Mental stress is a real thing. Your mental state while diving can (in my opinion) be your biggest liability outside of properly maintained equipment and diving within your limits. When briefing and debriefing dives, some may find it beneficial to discuss with their buddy how they’re feeling mentally before, during, and after the dive executed.
Over the past couple of weeks, I have had the opportunity to get out diving for pleasure, introduce new divers to New Jersey diving, and finish a few courses with students. Different series of dives, different series of goals, and all different challenges. My first mental revelation came on a dive in 90 feet of water and about 5 foot of visibility. On this particular dive, I had 1 student completing Advanced Adventure Deep dive, 1 buddy tagging along, and I planned on doing some hunting.
All 3 of us descended and got to the bottom safely. My student and I completed our small list of skills for the dive, tied off my wreck reel, and proceeded to lead the 3 of us around the wreck. This is where the mental fatigue started to add up. Every few kicks, my fish stringer is catching the wreckage. Then my lobster bag is getting caught on the wreckage. Then I’m making sure I check in on my student. Then my bag or stringer catches more wreckage. Then I’m looking for our 3rd diver (still tagging, along, just can’t see him).
My next dive, once again, found me finishing up another Advanced Adventure Deep dive with a student. Different dive site, different goals, less equipment (no stringer/gun) and another student I had yet to dive with personally. We descended into about 95 feet. Upon reaching the end of the anchor line, we run into our first issue. One of our divers had misplaced their buddy coming down the line. There was a bit of a traffic jam at the bottom.
I had this diver wait on the anchor line for a short time (less than a minute) and their buddy returned. Good. Problem solved (unforeseen mental stress added). We tied off our reel and started a nice swim along the wreck. Visibility was a bit dark, but relatively clear on bottom. I was able to grab and bag one lobster, but on the effort, silted myself out on the bottom making it difficult to see and relocate my buddy. Additionally, on this dive, we were picking thru some old glass bottle treasure. Every bottle we picked at created more and more silt. Keeping our cool, we turned the dive at my student’s planned gas pressure and I got him back to the line for a safe ascent. Because I still had the gas and some time, I decided to poke around a little bit solo (certified solo). Our second dive of the day went just as well and I logged around 15ish minutes of solo bottom time. My comfort helped his comfort.
So, what did we learn? This series of dives was much less stressful. One, I had decided to only carry my bag, complete the skills for the deep dive, look for lobster and bottles. Cutting down on the overall amount of equipment and tasks made ME more comfortable thus less mental stress. Two, less mental stress allowed us to make better dives. I was able to complete more time in the water with a few minutes of solo because I was comfortable. I do not dive solo if I am not confident and comfortable. Third, on the hang line, I had my final revelation about mental stress on dives.

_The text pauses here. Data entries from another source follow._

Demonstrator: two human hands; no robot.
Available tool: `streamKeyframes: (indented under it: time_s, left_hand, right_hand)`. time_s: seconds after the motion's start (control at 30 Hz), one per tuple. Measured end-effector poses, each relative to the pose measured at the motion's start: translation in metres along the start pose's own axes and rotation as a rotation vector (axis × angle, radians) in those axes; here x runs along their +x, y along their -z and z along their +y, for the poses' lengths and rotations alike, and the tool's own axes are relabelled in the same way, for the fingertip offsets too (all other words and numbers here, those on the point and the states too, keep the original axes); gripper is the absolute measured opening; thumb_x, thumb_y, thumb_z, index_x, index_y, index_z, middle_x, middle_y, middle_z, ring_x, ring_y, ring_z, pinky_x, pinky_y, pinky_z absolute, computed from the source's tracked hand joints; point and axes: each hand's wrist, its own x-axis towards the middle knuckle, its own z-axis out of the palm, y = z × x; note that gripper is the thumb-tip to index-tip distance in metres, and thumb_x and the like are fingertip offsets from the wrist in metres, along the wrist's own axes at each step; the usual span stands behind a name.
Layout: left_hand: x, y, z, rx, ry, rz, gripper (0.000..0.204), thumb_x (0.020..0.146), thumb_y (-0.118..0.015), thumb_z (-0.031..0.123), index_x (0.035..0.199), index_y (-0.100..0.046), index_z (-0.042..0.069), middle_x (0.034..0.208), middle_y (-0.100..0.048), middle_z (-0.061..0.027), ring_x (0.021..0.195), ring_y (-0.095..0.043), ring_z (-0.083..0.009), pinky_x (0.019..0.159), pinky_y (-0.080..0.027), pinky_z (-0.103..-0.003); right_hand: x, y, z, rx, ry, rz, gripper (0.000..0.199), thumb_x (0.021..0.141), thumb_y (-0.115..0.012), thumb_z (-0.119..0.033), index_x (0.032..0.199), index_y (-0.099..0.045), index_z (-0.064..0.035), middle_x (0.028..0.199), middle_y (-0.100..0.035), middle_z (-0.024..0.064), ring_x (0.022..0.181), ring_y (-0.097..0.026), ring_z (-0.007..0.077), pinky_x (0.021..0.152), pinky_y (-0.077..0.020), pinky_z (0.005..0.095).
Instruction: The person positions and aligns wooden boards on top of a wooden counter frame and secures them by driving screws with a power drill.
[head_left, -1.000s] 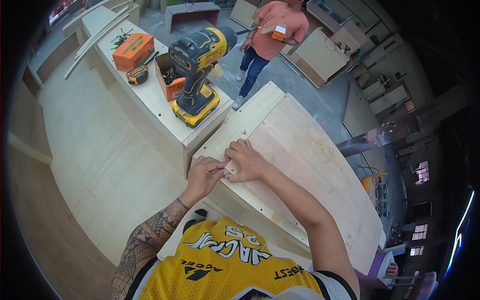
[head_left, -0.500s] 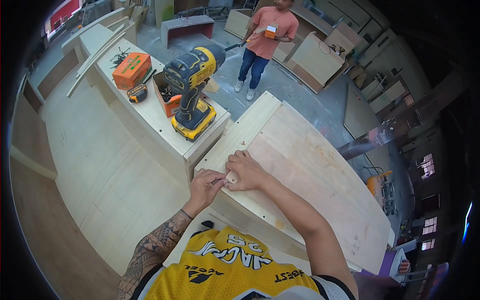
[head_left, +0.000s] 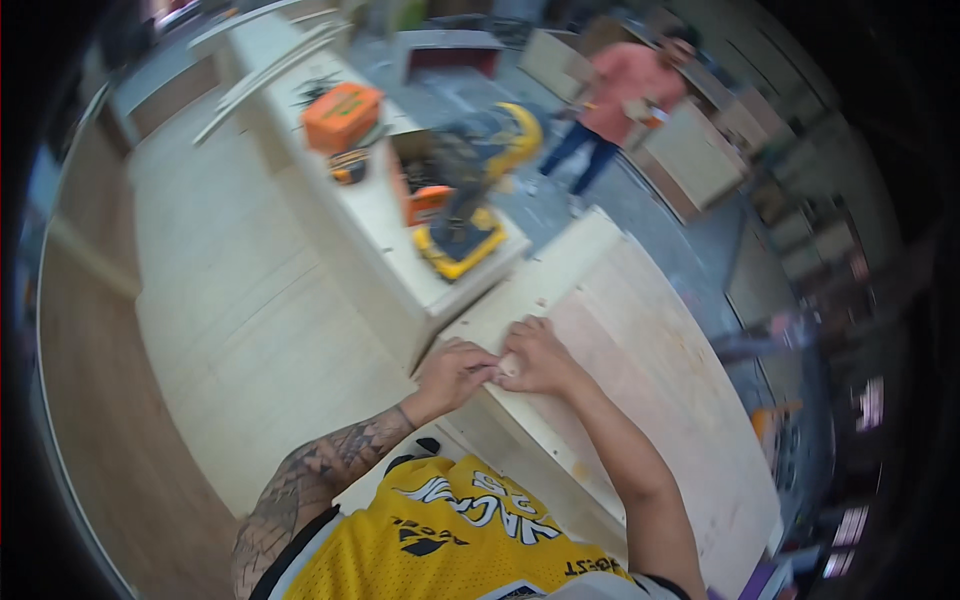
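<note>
- Our left hand [head_left: 455, 368] and right hand [head_left: 535, 355] meet at the near edge of a pale plywood panel [head_left: 650, 350], fingers bunched, pinching something small we cannot make out.
- Cordless drill [head_left: 470, 190] stands untouched on the surface [head_left: 370, 215] beyond, well apart.
- We judge fastening not yet begun; the small piece is only being positioned.

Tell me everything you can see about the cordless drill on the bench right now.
The cordless drill is yellow and black, blurred in this view. It stands upright on its wide yellow battery base near the corner of the pale wooden bench, with its dark body and yellow-backed head above. An orange box sits right beside it on the left; whether they touch is unclear. Nothing holds it: the left hand and right hand are together on the light plywood panel nearer the person.
</note>
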Motion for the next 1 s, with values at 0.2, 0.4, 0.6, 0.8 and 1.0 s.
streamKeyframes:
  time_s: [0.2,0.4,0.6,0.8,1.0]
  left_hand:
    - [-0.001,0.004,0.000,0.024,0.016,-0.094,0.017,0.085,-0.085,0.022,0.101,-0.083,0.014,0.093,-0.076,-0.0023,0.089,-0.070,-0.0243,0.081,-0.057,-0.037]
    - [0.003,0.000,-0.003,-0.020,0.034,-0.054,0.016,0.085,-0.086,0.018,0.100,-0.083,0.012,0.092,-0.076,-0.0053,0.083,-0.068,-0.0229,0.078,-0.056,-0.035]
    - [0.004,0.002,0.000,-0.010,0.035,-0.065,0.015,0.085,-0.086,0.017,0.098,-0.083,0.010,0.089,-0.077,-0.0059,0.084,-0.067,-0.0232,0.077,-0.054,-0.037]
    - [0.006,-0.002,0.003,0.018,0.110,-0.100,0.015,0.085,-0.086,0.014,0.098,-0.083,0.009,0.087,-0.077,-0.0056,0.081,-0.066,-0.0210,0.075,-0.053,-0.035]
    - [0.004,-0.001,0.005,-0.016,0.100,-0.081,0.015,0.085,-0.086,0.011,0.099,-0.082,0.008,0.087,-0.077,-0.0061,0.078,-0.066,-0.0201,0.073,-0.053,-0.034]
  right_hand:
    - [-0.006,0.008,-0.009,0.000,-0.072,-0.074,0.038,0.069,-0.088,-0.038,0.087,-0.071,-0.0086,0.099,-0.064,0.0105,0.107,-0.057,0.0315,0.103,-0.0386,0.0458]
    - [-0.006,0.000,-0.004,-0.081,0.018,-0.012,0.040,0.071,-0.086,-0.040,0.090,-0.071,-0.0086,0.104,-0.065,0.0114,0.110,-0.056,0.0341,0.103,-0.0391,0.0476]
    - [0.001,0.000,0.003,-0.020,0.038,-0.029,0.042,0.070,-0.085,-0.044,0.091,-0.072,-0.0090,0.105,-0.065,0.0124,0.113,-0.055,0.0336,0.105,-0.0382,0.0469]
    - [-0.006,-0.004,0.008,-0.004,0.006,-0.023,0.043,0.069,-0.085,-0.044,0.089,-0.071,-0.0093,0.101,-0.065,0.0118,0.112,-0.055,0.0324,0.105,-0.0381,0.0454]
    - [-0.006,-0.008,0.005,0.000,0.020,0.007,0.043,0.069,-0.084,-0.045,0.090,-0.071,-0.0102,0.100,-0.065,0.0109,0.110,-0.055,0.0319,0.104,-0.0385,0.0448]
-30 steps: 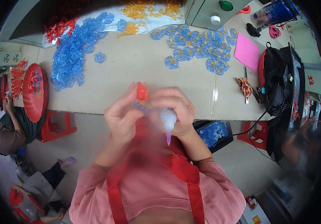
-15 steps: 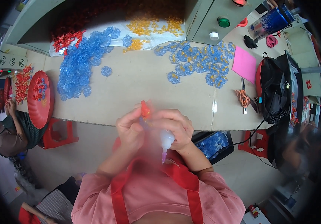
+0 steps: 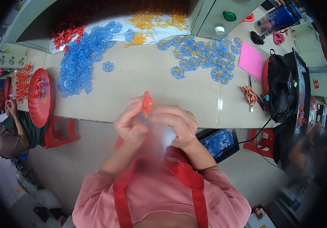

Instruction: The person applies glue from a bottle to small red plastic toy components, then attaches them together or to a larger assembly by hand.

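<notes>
My left hand is closed on a small red translucent plastic piece, which stands upright between the fingertips. Just beneath it shows a bit of blue and yellow plastic, partly hidden by the fingers. In my right hand is a whitish squeeze bottle, its narrow purplish end pointing down toward my apron and smeared by blur. The right fingertips reach toward the red piece; whether they touch it I cannot tell. Both hands are over the table's near edge.
Blue translucent flower-shaped pieces are heaped at left, near red pieces and yellow pieces. Blue-and-yellow pieces lie at right, beside a pink sheet and a black bag. A person works at far left.
The red piece is now more upright and shows more clearly above my left fingers. My right hand still holds the bottle, whose tip is more blurred. The view has shifted slightly.
</notes>
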The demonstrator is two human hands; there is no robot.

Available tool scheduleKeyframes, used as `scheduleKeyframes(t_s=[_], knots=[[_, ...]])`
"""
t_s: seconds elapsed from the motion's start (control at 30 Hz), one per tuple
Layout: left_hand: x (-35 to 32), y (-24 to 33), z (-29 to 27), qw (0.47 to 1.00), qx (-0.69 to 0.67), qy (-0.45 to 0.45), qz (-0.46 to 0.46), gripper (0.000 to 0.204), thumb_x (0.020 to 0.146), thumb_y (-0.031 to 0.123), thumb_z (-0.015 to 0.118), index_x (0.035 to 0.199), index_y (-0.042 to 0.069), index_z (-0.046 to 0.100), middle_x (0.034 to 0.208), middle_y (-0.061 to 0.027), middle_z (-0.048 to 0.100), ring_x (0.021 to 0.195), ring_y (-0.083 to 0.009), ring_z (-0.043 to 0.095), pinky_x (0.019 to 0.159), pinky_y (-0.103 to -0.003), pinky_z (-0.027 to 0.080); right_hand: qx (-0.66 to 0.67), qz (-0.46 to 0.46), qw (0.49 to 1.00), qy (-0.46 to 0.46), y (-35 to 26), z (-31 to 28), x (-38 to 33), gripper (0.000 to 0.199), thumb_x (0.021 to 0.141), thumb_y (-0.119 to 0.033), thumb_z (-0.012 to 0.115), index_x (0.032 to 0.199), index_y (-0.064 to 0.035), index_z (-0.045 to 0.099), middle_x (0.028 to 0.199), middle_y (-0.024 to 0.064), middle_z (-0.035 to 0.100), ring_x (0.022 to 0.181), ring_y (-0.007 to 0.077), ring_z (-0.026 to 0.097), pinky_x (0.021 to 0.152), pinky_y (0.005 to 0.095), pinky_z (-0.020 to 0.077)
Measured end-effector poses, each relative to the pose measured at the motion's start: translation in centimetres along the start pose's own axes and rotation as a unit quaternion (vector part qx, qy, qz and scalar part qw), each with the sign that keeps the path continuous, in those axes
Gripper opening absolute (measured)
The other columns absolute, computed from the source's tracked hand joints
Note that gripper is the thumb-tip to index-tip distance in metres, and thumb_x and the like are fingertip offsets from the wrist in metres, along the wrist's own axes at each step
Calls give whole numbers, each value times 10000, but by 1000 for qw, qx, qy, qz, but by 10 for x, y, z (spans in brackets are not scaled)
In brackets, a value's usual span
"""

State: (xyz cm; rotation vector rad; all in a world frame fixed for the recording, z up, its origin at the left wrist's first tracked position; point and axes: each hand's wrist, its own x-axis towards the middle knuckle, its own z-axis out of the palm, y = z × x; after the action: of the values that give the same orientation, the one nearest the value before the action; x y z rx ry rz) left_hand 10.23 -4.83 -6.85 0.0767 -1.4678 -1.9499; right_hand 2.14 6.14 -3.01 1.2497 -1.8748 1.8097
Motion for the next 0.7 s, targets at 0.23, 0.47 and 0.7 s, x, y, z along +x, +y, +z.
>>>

Here it is: It’s OK to be under some stress while diving. YOU need to understand your differences between your triggers of stress that cause discomfort vs which triggers can cause more panic to both you and or your buddy. What do I mean by this? Don’t lie to yourself. There are major differences between the two. Putting yourself into a mentally stressful situation that simply causes a little discomfort (hitting a pocket of silt, shooting/looking for fish or lobster, doing a few minutes of solo if certified) is a mental stress that can help you grow more confidence as a diver and would be expected. Triggers that can lead to too much mental stress or panic (descending too fast, losing a buddy, carrying too much stuff, not having a clear dive plan/goal in mind) should be noted and can be prevented if recognized ahead of time! If you are stressed, your buddy could be affected. If they see you big eyed and uncomfortable, it might affect their confidence to complete the dive as well. In the worst case, your stress triggers cause a serious panic and now you and your buddy have a major problem.
Mental stress is a real thing. Your mental state while diving can (in my opinion) be your biggest liability outside of properly maintained equipment and diving within your limits. When briefing and debriefing dives, some may find it beneficial to discuss with their buddy how they’re feeling mentally before, during, and after the dive executed. Your buddies will not shame you for honesty. The best thing I did after I had this realization was discuss my thoughts with my wife and my buddies. Talking about the mental aspect of diving helped me and it could help you too. Always be learning.